■ Work required
Print the listing below exactly.

=== Section Start ===

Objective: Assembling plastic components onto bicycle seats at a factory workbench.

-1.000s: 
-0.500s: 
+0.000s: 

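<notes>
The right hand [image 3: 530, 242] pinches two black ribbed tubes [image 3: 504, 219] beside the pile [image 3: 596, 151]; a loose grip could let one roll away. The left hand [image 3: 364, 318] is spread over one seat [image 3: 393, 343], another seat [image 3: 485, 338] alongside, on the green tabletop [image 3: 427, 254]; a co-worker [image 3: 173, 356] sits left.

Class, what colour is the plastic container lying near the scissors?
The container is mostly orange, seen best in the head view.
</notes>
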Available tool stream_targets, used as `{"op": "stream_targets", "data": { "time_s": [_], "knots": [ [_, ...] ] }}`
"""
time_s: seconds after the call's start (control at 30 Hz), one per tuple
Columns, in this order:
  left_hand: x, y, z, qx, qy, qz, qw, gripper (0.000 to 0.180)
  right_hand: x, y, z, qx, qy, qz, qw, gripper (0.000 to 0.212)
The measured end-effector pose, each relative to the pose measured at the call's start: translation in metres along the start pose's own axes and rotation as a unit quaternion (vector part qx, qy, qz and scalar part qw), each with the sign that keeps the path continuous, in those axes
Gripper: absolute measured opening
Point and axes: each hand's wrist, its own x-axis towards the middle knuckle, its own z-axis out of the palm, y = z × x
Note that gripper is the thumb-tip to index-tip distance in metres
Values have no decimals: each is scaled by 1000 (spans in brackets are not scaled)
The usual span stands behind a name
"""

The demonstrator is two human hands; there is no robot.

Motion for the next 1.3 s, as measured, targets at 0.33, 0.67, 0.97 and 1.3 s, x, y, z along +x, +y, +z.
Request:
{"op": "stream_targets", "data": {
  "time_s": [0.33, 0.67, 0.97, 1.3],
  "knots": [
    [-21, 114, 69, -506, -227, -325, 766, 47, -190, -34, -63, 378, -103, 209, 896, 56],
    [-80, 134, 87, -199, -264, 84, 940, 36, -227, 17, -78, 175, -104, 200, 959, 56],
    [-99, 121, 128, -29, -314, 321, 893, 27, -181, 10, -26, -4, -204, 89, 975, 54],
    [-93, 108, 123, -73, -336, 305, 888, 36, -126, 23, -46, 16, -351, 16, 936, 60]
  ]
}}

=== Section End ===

■ Response to this exercise
Objective: Assembling plastic components onto bicycle seats at a factory workbench.

-1.000s: 
-0.500s: 
+0.000s: 

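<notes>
The right hand [image 3: 530, 242] pinches two black ribbed tubes [image 3: 504, 219] beside the pile [image 3: 596, 151]; a loose grip could let one roll away. The left hand [image 3: 364, 318] is spread over one seat [image 3: 393, 343], another seat [image 3: 485, 338] alongside, on the green tabletop [image 3: 427, 254]; a co-worker [image 3: 173, 356] sits left.

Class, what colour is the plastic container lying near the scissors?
The container is mostly orange, seen best in the head view.
</notes>
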Available tool stream_targets, used as `{"op": "stream_targets", "data": { "time_s": [_], "knots": [ [_, ...] ] }}`
"""
time_s: seconds after the call's start (control at 30 Hz), one per tuple
Columns, in this order:
  left_hand: x, y, z, qx, qy, qz, qw, gripper (0.000 to 0.180)
  right_hand: x, y, z, qx, qy, qz, qw, gripper (0.000 to 0.212)
The measured end-effector pose, each relative to the pose measured at the call's start: translation in metres along the start pose's own axes and rotation as a unit quaternion (vector part qx, qy, qz and scalar part qw), each with the sign that keeps the path continuous, in those axes
Gripper: absolute measured opening
Point and axes: each hand's wrist, its own x-axis towards the middle knuckle, its own z-axis out of the palm, y = z × x
Note that gripper is the thumb-tip to index-tip distance in metres
Values have no decimals: each is scaled by 1000 (spans in brackets are not scaled)
The usual span stands behind a name
"""

The demonstrator is two human hands; there is no robot.

Motion for the next 1.3 s, as measured, targets at 0.33, 0.67, 0.97 and 1.3 s, x, y, z along +x, +y, +z.
Request:
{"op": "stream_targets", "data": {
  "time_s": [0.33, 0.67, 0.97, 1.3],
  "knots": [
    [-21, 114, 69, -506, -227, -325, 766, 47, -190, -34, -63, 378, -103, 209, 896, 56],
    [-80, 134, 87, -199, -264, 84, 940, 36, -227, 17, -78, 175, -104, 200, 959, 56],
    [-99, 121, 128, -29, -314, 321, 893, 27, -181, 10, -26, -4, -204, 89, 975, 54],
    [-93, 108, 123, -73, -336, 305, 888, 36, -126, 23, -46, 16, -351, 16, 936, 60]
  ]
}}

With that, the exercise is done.